__About this task__: Where does "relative" occur in the listing? Copy every line that holds it.

__Dataset excerpt__:
BEGIN

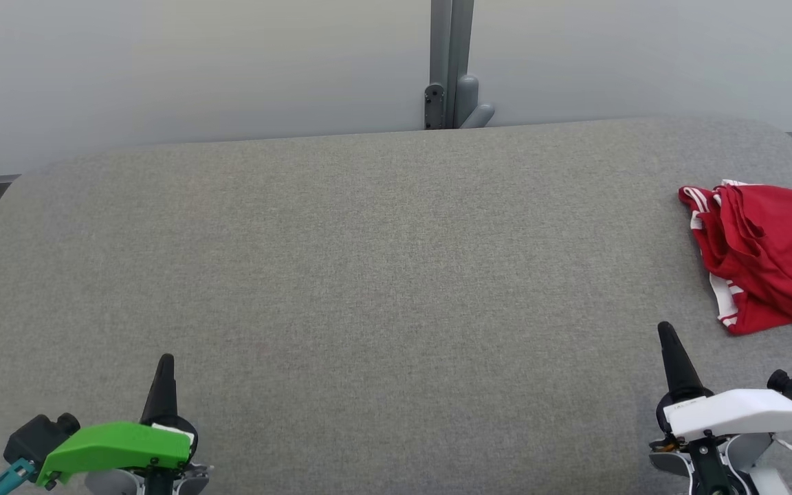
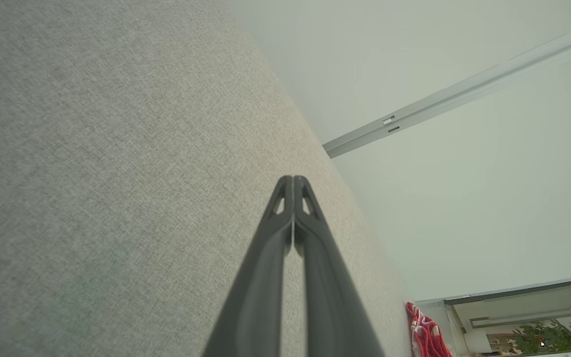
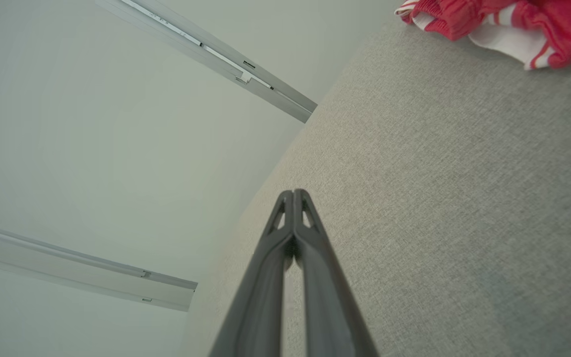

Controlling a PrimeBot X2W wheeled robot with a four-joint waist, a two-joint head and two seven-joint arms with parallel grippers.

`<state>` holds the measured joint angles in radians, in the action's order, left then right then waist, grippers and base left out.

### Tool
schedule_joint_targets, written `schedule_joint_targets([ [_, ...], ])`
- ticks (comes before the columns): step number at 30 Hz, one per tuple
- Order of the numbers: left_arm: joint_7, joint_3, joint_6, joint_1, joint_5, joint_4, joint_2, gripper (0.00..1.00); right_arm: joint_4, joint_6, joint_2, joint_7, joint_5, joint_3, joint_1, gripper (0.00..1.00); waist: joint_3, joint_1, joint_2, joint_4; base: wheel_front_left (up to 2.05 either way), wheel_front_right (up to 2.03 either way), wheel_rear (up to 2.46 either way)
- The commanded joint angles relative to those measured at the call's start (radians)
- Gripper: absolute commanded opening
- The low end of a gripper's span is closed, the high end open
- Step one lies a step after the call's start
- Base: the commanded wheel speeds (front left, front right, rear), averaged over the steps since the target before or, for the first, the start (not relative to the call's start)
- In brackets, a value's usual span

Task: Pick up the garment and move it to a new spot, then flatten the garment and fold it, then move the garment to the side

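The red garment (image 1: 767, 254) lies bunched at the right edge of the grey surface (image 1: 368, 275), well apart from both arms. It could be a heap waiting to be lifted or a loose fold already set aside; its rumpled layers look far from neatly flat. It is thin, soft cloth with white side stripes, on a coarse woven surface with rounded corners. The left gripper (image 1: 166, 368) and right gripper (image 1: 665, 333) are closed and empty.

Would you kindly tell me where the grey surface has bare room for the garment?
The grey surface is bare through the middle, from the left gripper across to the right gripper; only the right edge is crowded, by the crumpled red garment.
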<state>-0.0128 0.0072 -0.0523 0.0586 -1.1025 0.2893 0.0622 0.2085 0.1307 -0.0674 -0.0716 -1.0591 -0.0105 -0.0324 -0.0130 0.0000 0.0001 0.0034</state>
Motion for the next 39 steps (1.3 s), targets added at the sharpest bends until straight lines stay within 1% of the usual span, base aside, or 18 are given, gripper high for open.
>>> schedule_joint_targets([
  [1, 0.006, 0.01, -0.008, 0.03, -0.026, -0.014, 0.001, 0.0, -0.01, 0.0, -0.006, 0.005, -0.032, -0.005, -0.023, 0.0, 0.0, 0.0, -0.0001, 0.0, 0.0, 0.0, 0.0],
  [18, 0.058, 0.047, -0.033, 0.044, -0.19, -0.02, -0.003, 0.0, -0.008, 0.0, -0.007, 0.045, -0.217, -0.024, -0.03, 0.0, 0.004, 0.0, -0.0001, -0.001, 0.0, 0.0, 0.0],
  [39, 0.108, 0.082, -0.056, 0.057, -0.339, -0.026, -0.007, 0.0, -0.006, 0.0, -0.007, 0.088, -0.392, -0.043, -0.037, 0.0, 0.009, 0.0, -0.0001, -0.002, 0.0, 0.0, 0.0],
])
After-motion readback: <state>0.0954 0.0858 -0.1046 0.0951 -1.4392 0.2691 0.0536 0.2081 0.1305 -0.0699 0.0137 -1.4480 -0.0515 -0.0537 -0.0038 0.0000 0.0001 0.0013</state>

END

__Written response__:
- The commanded joint angles relative to those measured at the call's start (radians)
- Base: the commanded wheel speeds (front left, front right, rear), averaged over the steps since the target before or, for the first, the start (not relative to the call's start)

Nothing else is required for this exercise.